VS Code Remote Development With Docker Containers on Windows

This is a topic I’ve been curious about for a long time. My team supports windows and linux environments which presents some unique challenges

  1. We have to move in and out of shell environments
  2. We have to understand tools on both systems (grep vs find, etc)
  3. We have to understand nuances of running languages on multiple OSs (pathing is always a joy)

The company mostly issues Windows laptops (and some Macs), so we’ve used a number of different approaches to get run time in both environments including

  1. Local VMs running on our laptops
  2. VMs running in a VMWare cluster
  3. Straight EC2 instances
  4. Cloud9
  5. Docker containers
  6. WSL

They all have pros and cons, but I’ve been curious about Remote Development with VS Code for a while so I gave it a try to see if it could make sense to add to the list.

I’m working on a Windows 10 laptop with Docker Desktop installed. I found this article and started running through it.

First I installed the VS code extension for remote development with containers: https://marketplace.visualstudio.com/items?itemName=ms-vscode-remote.remote-containers

No problems on install. It creates a new side bar icon for remote options and some helpful info about the containers you have available. It also shows you the container’s volume mount, which is helpful context.

I cloned the node example repo, and the popup in the article came up no problem, and within seconds I was debugging a node process. Not bad.

Now with PowerShell

As usual, I gotta tie it back to PowerShell. My team does a lot of development in PowerShell, and we’re starting to do some PowerShell Core development targeted at Linux. This feels like it could be a good fit.
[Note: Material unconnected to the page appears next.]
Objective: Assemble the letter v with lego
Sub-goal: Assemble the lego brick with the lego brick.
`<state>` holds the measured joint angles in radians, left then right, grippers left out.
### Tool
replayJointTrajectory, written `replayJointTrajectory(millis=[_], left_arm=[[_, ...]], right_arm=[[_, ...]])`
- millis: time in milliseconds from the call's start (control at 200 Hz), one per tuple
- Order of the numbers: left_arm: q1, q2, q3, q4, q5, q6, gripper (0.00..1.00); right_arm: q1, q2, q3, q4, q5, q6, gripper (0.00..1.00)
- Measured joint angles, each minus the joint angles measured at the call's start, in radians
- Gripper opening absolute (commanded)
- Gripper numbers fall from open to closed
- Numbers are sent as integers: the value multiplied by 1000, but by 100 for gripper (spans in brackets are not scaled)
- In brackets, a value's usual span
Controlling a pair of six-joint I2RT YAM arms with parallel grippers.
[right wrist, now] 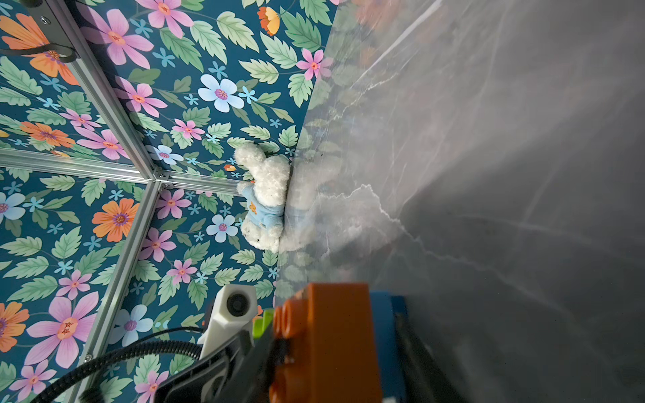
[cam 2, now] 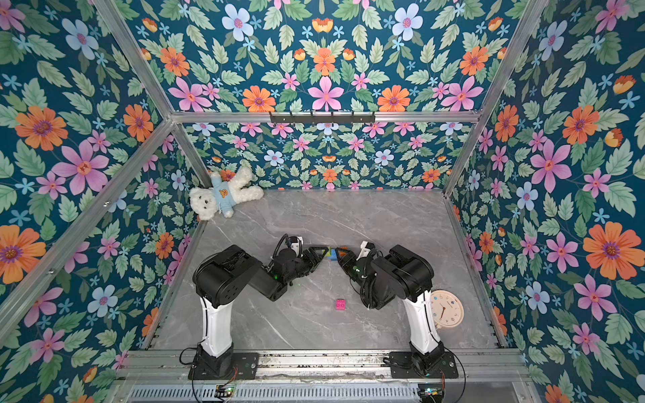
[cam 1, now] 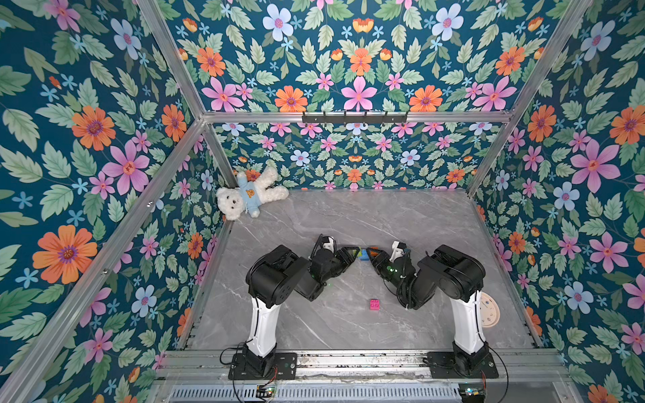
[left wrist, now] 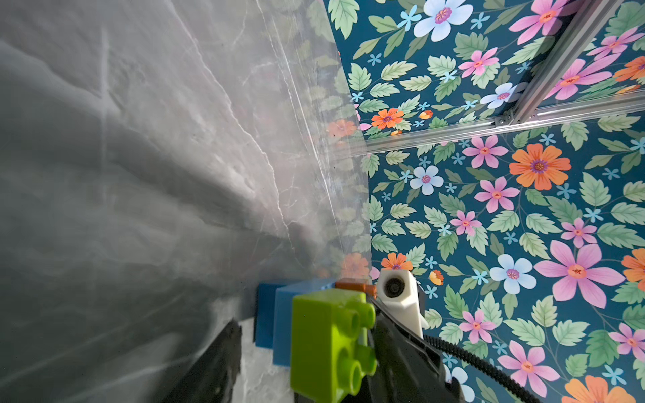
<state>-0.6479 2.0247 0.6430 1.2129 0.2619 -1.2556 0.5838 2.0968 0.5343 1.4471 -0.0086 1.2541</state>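
Note:
My two grippers meet at the middle of the marble table (cam 1: 349, 216). My left gripper (left wrist: 307, 321) is open around a lime lego brick (left wrist: 328, 345). The brick's studs rest against one finger (left wrist: 401, 356), and a gap shows before the other finger (left wrist: 216, 363). My right gripper (right wrist: 335, 324) is shut on an orange brick (right wrist: 335, 342) joined to a blue brick (right wrist: 384, 314). In both top views the blue brick (cam 1: 364, 256) (cam 2: 334, 254) sits between the fingertips. A pink brick (cam 1: 375, 304) lies alone nearer the front. No letter v shows in any view.
A white teddy bear (cam 1: 249, 197) in a blue shirt lies in the far left corner. A round cream clock (cam 2: 446, 308) lies by the right arm's base. Flowered walls and aluminium posts close the table in.

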Motion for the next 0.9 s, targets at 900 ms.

I created an empty directory with a .devcontainer directory

The I mimicked the devcontainer.json file from the node sample repo

{
    "name": "PS Sample",
    "dockerFile": "Dockerfile",

    "settings": {
        "terminal.integrated.shell.linux": "/bin/bash" // Hoping to switch to pwsh later
    }
}

And then created a one line docker file

FROM mcr.microsoft.com/powershell

When I clicked on the remotes icon a popup offered to reopen the folder inside my dev container. I let it build and it dropped me right into a bash window

So I added a hello world powershell script through VS Code

write-host "hello world!";

Like I expected the file showed up inside of the container and I could run it with pwsh HelloWorld.ps1

Debugging PowerShell

Next I wanted to debug my powershell script. At first I was disappointed because it looked like the extension wouldn’t pick that up by default

But I found this article on debugging inside of a dev container and it had a helpful link to this extension.

I struggled with it for a few minutes before realizing the VS Code was seeing the extension already installed on my local machine, but not in my dev container. I added that to the extension list in my devcontainer.json file like so

{
    "name": "PS Sample",
    "dockerFile": "Dockerfile",

    "settings": {
        "terminal.integrated.shell.linux": "/bin/bash" // Hoping to switch tp pwsh later
    },
    "extensions": [
        "ms-vscode.powershell"
    ]
}

Rebuilt the container, and just like that debugging showed up!

Lastly, adding this to an existing project was just a matter of copying over the .devcontainers folder (I won’t show any screen shots, because it’s an active project).

I will note the powershell modules are a sub section of a larger project that includes work in other languages (typescript, python, etc). I had to put the .devcontainer directory in the root of the powershell section of the project.

Conclusion

There is a little magic happening here, like installing support for VS Code extensions inside of the container. But for the most part it’s pretty standard Docker features like volume mapping, interactive terminals, etc. Just grouped together for convenience.

Remote development will go into our list of tools for spending time in other languages!